Graph neural networks (GNNs) have been extensively employed in node classification. Nevertheless, recent studies indicate that GNNs are vulnerable to topological perturbations, such as adversarial attacks and edge disruptions. Considerable efforts have been devoted to mitigating these challenges. For example, pioneering Bayesian methodologies, including GraphSS and LlnDT, incorporate Bayesian label transitions and topology-based label sampling to strengthen the robustness of GNNs. However, GraphSS is hindered by slow convergence, while LlnDT faces challenges in sparse graphs. To overcome these limitations, we propose a novel label inference framework, TraTopo, which combines topology-driven label propagation, Bayesian label transitions, and link analysis via random walks. TraTopo significantly surpasses its predecessors on sparse graphs by utilizing random walk sampling, specifically targeting isolated nodes for link prediction, thus enhancing its effectiveness in topological sampling contexts. Additionally, TraTopo employs a shortest-path strategy to refine link prediction, thereby reducing predictive overhead and improving label inference accuracy. Empirical evaluations highlight TraTopo's superiority in node classification, significantly exceeding contemporary GCN models in accuracy.

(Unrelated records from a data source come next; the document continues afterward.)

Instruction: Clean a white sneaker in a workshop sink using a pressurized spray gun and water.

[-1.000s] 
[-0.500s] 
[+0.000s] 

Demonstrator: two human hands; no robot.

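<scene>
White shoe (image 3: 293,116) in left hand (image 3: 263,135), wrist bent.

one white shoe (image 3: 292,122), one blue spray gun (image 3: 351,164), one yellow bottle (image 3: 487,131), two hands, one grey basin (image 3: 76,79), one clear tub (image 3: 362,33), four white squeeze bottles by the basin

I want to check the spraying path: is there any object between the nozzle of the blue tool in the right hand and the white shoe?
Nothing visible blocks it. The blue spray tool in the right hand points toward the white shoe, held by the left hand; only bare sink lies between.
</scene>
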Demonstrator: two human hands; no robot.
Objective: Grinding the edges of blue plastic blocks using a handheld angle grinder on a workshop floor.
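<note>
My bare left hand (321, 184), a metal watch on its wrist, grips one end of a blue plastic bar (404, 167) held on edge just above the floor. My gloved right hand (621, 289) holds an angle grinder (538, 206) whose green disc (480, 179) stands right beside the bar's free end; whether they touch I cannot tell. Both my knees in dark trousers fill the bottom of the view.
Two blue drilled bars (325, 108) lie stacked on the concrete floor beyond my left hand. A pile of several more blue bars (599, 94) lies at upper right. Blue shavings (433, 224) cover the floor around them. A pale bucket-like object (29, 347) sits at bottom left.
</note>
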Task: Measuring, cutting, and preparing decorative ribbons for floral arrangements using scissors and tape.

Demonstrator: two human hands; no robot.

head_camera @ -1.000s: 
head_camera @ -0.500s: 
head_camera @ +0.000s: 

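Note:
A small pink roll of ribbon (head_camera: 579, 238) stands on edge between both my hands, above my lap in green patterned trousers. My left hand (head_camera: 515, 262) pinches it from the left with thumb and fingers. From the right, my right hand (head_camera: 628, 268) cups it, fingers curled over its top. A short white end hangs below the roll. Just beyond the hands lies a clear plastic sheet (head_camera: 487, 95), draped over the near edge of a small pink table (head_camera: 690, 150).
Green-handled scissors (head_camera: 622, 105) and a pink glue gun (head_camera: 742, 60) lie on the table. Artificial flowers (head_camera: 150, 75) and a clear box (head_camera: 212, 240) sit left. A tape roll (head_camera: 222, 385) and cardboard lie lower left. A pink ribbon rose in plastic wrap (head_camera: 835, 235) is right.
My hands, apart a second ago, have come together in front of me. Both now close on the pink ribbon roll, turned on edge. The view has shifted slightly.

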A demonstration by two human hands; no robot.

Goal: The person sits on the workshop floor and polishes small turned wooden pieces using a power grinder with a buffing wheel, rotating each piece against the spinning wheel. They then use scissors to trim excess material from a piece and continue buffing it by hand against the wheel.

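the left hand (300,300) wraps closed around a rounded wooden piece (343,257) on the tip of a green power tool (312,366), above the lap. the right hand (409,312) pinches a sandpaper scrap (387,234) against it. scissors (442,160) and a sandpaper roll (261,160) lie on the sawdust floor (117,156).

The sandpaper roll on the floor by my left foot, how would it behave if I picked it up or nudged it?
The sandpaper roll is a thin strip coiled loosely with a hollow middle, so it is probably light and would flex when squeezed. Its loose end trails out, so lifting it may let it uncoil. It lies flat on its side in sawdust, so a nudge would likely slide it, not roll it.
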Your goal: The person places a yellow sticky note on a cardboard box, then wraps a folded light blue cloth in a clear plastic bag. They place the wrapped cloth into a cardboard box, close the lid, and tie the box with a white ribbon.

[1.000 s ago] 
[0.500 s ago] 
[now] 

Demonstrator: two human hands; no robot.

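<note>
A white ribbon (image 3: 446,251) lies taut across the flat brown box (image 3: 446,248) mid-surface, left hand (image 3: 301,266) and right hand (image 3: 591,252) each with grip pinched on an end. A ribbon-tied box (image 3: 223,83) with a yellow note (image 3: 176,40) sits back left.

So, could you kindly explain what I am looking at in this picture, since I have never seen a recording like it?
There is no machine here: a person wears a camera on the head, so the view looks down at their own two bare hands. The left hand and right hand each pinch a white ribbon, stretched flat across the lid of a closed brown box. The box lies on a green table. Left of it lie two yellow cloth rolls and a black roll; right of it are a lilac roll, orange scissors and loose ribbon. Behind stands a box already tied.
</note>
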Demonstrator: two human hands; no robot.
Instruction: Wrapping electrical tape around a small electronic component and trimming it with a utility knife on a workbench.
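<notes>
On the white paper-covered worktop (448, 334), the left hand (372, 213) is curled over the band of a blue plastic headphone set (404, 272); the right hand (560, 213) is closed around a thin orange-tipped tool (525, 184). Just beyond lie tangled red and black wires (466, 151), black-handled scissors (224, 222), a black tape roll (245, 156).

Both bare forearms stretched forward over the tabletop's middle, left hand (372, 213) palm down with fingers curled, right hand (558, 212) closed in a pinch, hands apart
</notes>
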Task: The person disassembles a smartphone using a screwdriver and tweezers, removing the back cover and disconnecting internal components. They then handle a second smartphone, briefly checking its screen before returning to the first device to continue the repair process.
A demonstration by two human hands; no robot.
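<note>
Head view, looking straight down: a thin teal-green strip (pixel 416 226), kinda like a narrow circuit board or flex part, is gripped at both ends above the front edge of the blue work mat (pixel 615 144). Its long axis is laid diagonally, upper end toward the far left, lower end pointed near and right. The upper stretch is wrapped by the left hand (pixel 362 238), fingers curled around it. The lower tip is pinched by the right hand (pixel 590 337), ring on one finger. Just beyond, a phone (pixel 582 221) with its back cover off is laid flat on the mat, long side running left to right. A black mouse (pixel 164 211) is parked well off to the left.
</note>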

翻译：图神经网络（GNN）已被广泛用于节点分类任务。然而，近期研究表明，GNN易受拓扑扰动影响，例如对抗攻击和边扰动。已有大量工作致力于缓解这些挑战。例如，包括GraphSS和LlnDT在内的开创性贝叶斯方法，通过引入贝叶斯标签转移和基于拓扑的标签采样来增强GNN的鲁棒性。但GraphSS存在收敛缓慢的问题，而LlnDT在稀疏图中面临挑战。为克服这些局限，我们提出一种新颖的标签推断框架TraTopo，该框架融合了拓扑驱动标签传播、贝叶斯标签转移以及基于随机游走的链接分析。TraTopo通过采用随机游走采样，特别是针对孤立节点进行链接预测，从而在拓扑采样场景中显著提升其在稀疏图上的效能。此外，TraTopo利用最短路径策略优化链接预测，从而降低预测开销并提高标签推断精度。实验评估凸显了TraTopo在节点分类中的优越性，其在准确性上显著超越当前主流的GCN模型。